A regular real estate home inspection and a first time home buyer inspection differs slightly in the fact that I highly recommend a first time home buyer needs to be there during the inspection. Someone who has owned homes before already understands where to look for the main water shut off, The main septic clean-out and where re-set buttons are on the garbage disposal, and The furnace or how to set the temperature on the hot water heater or how to prime the furnace after running out of oil. These are just a few things I like to point out to new home buyers. How do you expect someone to know how to change their furnace filter which only takes a minute, if they didn’t even know they had one! Or how to put a mirror in the chimney clean out to see if it needs cleaning or not. All people know to take lint out of their dryer but new home owners might not know you should clean out the lint vent leading outside at least once a year. New home owners may not understand the importance of making sure outside faucets lead away from the basement or the importance of having proper ventilation in the attic. All good home inspectors have no problem helping out new home buyers at no extra charge for this service and I highly recommend all first time home buyers ask if the Inspector is first time home buyer certified. I also like to let all clients of my inspections to feel free to call anytime about any questions they may have about their home even if it is a year or so later. I enjoy being there for you and being allowed the opportunity to be of assistance. If I didn’t like this profession I would be doing something else
When Buying a home be sure to read all the fine print in a Real Estate Disclosure that is provided to you by your Real Estate Agent or Broker. Ask the agent to email a copy to you and your home inspector.
Not only do disclosure documents serve to inform the buyers but they also can protect the seller . It is the seller’s chance to tell you about anything that can negatively affect the value, use or enjoyment of the property. Once an issue has been added to the disclosure the seller is covering his or her self from Future legal Action.
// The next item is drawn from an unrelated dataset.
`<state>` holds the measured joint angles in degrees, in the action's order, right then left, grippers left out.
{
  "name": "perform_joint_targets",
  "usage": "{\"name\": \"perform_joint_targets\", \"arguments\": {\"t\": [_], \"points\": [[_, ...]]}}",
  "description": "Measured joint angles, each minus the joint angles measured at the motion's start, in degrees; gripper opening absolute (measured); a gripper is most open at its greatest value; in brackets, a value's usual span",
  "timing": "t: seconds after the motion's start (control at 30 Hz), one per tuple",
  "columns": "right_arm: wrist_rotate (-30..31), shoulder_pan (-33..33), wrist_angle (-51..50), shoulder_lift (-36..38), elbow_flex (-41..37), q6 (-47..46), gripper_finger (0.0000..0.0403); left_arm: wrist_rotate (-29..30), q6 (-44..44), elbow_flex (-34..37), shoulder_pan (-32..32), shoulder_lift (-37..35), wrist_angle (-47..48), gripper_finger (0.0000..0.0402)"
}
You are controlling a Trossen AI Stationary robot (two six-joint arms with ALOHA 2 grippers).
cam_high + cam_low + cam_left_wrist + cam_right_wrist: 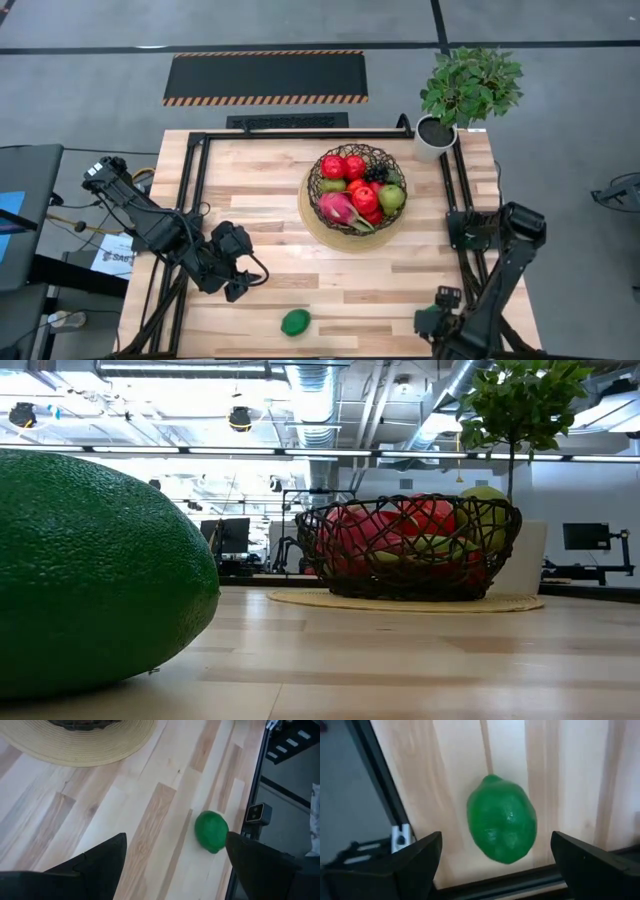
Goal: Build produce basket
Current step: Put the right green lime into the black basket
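Lime (295, 322) loose nr table (250, 200) front edge, left tool (243, 283) spread, right tool (492, 865) spread, basket (357, 186) contents partly hidden

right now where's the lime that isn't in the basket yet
In the high view the lime lies alone on the table near its front edge, between the left gripper and right gripper, well clear of the basket.

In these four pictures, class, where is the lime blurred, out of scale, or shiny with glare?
Low view: the lime sits so near the lens that it looms larger than the basket, with bright ceiling lights behind. Right wrist view: soft, with a pale sheen on its skin. Left wrist view: its edges look smeared. High view: small and crisp.
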<state>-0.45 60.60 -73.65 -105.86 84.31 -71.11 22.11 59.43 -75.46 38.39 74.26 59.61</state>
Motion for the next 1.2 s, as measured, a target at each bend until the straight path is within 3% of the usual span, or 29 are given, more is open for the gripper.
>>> {"name": "perform_joint_targets", "arguments": {"t": [0.47,0.77,0.97,1.2], "points": [[-5.5,-0.5,14.0,0.0,-15.1,3.6,0.0380,3.3,4.8,0.0,-0.8,0.0,0.0,0.0324],[-5.4,-2.0,19.0,0.1,-17.1,4.0,0.0270,4.2,5.1,0.0,-3.0,0.0,0.0,0.0324],[-0.1,-6.0,19.7,4.1,-17.2,4.3,0.0270,4.2,5.3,0.0,-3.3,0.0,0.1,0.0324],[12.9,-16.8,18.8,17.8,-17.2,7.1,0.0284,4.1,4.7,0.0,-3.3,0.0,0.1,0.0324]]}}
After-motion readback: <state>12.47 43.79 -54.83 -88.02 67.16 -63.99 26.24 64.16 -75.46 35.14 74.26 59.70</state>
If there are boxes not filled out on the disclosure sheets, ask the agent to explain why. Buyers are required to sign off on disclosure documents and reports. So it’s important to review them carefully and ask questions if you need to.
I recently inspected a property that had listed on the disclosure sheet an issue of a basement leak that had been repaired. Knowing about this previous issue I looked closer at the basement with thermal imaging, in the wall spectoscope and with my moisture meter to find that several walls that had new drywall were actually attached to rotted wood that needed to be replaced as a major support wall.
The seller had eliminated a possible future law suit by stating the issue in the disclosure
This is why it is very important to read the disclosure sheet and to provide a copy to your home inspector.